Wall Street monte, surveillant Trump, le commerce et le chômage

Wall Street monte, surveillant Trump, le commerce et le chômage
Traders sur le parquet du New York Stock Exchange le 22 août 2018Bryan R. Smith

Wall Street progressait jeudi après avoir été en baisse, prudente sur sa direction après de nouvelles sanctions douanières entre Washington et Pékin, les suites des affaires impliquant deux proches de Donald Trump, et un rapport encourageant sur le chômage.

Vers 14H40 GMT, l'indice vedette de la place new-yorkaise, le Dow Jones Industrial Average, prenait 0,07% à 25.752,45 points.

Le Nasdaq, à forte coloration technologique, progressait de 0,43% à 7.922,74 points.

L'indice élargi S&P 500 avançait de 0,21% à 2.867,79 points.
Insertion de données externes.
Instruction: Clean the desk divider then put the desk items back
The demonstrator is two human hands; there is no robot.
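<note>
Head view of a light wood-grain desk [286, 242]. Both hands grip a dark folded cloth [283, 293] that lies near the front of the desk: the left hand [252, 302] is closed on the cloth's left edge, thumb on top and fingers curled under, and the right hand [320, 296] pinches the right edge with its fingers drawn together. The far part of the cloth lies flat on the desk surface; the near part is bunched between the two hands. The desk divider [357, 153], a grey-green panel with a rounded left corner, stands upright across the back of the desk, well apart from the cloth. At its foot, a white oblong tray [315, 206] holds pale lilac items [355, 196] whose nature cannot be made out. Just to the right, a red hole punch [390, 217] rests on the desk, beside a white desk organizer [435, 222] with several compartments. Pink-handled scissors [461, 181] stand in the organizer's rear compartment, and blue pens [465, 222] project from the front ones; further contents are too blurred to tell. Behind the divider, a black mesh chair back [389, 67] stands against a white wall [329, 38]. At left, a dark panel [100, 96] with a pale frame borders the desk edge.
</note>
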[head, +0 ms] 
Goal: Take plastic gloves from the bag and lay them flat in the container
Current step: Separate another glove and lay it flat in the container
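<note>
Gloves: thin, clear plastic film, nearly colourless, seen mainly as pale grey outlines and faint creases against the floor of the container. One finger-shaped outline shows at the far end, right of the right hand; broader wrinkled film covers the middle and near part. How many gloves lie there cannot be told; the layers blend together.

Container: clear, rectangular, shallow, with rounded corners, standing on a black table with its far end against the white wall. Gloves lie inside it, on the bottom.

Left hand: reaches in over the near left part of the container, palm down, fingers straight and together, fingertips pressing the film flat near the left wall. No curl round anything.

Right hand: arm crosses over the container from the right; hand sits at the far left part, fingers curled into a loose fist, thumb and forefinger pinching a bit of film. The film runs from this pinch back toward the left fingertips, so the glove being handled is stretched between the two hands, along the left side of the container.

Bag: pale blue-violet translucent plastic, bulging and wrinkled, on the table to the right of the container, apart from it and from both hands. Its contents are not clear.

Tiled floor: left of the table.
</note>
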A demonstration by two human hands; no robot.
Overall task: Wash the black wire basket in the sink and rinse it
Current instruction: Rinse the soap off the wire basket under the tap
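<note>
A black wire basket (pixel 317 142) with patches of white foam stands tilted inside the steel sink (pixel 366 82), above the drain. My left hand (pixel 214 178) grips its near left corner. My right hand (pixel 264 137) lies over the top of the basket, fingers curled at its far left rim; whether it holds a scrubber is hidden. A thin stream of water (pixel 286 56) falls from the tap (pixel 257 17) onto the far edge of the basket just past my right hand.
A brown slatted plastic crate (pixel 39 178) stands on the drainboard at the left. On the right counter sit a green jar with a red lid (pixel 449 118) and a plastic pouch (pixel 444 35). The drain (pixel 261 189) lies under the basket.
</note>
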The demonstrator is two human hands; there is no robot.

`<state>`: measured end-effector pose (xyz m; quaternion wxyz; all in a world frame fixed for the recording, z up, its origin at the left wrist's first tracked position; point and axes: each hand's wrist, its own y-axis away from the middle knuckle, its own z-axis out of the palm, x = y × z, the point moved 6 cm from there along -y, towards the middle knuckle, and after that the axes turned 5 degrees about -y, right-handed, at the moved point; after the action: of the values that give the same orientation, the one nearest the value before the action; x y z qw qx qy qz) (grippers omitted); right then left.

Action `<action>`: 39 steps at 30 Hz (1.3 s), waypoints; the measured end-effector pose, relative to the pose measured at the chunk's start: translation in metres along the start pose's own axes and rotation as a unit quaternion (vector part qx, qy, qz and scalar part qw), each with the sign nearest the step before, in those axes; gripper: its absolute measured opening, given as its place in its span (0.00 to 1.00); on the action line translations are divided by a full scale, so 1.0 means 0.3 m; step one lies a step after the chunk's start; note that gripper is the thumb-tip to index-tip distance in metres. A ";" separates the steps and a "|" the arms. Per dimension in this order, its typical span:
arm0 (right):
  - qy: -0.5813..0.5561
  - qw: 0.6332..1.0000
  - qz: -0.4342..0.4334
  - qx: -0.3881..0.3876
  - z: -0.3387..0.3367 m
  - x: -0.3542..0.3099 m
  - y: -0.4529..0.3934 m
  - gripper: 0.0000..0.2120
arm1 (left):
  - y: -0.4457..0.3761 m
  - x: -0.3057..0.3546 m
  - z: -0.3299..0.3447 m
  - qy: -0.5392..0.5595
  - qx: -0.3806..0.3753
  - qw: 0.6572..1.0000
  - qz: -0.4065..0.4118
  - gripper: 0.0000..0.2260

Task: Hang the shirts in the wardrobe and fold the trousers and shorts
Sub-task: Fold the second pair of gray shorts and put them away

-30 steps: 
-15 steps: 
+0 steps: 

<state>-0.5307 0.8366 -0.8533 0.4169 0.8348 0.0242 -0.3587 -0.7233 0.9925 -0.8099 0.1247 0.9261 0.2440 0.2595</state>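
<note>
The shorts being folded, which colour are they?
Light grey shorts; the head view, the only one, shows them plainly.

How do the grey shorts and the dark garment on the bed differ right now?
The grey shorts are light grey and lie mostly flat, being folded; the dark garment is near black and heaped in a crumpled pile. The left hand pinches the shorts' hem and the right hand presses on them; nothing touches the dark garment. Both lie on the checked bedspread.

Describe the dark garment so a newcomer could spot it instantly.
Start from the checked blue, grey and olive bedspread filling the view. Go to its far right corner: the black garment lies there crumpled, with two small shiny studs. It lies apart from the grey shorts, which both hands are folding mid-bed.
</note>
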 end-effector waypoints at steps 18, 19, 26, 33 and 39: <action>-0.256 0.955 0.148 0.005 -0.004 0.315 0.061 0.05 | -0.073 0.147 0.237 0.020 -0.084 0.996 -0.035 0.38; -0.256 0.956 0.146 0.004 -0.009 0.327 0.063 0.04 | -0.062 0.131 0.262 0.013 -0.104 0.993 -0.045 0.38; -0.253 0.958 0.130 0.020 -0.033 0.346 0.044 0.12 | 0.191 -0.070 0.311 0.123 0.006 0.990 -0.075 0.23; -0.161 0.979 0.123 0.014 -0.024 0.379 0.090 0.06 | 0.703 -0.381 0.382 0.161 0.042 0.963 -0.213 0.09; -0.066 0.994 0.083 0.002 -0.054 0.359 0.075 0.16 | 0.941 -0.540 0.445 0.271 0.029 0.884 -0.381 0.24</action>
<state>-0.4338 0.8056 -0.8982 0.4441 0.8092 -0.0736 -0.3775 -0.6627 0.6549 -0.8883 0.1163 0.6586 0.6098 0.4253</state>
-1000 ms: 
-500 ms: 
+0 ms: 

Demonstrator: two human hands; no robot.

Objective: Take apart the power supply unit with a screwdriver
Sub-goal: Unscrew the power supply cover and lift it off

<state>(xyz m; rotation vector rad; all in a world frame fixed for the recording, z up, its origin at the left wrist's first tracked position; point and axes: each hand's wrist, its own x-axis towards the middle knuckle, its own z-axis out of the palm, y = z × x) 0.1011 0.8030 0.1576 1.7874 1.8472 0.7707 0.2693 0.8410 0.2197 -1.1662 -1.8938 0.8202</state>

La place new-yorkaise, hésitant déjà entre les ennuis judiciaires des proches du président et l'espoir d'une détente des relations entre la Chine et les Etats-Unis, avait terminé en ordre dispersé mercredi, alors que les courtiers célébraient le record du plus grand nombre de jours sans crise majeure: le Dow Jones avait perdu 0,34% et le Nasdaq avait pris 0,38%.

Motos Harley-Davidson, soja et bourbon américains, machines-outils ou circuits intégrés chinois... Depuis jeudi, les taxes douanières que s'infligent mutuellement Etats-Unis et Chine couvrent 100 milliards de dollars de biens commerciaux, soit un septième du total des échanges entre les deux puissances.

Ces annonces étaient toutefois "déjà prévues", ont rappelé les analystes de Charles Schwab.

Des pourparlers se tiennent actuellement entre les deux pays, une première depuis le mois de juin, pour tenter de mettre fin à l'escalade.

Les investisseurs suivaient également les suites des affaires de justice entourant deux anciens proches de Donald Trump et du débat qui resurgissait autour de la potentielle destitution du président.

Toutefois, "les marchés financiers semblent totalement ignorer [le risque de destitution] et nous pensons qu'ils ont raison", affirme Nicholas Colas de la société de recherche financière DataTrek.

- 'Effondrement' des marchés -

"Nous ne sommes pas en 1974 lorsque le président Nixon a démissionné alors que sa destitution se profilait. A l'époque, les prix du pétrole étaient quatre fois plus élevés et le système de changes fixe implosait. Désormais les taux sont bas, le dollar est fort et les profits des entreprises sont robustes", ajoute M. Colas.

Prenant les devants jeudi sur la chaîne Fox News, le président Donald Trump a averti que l'économie américaine allait "s'effondrer" s'il était destitué.

"Je ne sais pas comment on peut destituer quelqu'un qui fait un super travail", a-t-il encore affirmé lors de cette interview.

Un motif de réjouissance émergait pour les investisseurs, les demandes hebdomadaires d'allocations chômage ayant à nouveau légèrement reculé, surprenant les analystes, pour s'approcher encore davantage de leur plus faible niveau depuis 1969 déjà atteint mi-juillet.

Les marchés surveillaient par ailleurs l'ouverture jeudi du symposium économique traditionnel des banquiers centraux à Jackson Hole (Wyoming) au cours duquel le président de la banque centrale américaine (Fed) Jerome Powell s'exprimera vendredi.

Sur le marché obligataire, le taux à dix ans sur la dette américaine se tendait légèrement à 2,823% contre 2,819% à la clôture mercredi, tandis que celui à 30 ans reculait à 2,980% contre 2,984% la veille.

Sur le front des valeurs, le groupe chinois Alibaba, coté aux Etats-Unis, montait de 3,24% après avoir dévoilé un chiffre d'affaires trimestriel supérieur aux attentes.

L Brands, propriétaire de la marque de lingerie Victoria's Secret, chutait de 10,69% à la suite d'une baisse de ses prévisions de profits. Le groupe subit notamment la concurrence de nouvelles marques focalisées sur la génération des 18-34 ans ("millennials").

Honeywell progressait de 1,35%. Le conglomérat industriel a revu à la hausse sa perspective annuelle de profits et a affirmé que la scission de deux filiales lui rapporterait directement 3 milliards de dollars.

Nordstrom montait de 0,99%. Le groupe de grande distribution a autorisé mercredi un plan de rachat d'actions de 1,5 milliard de dollars.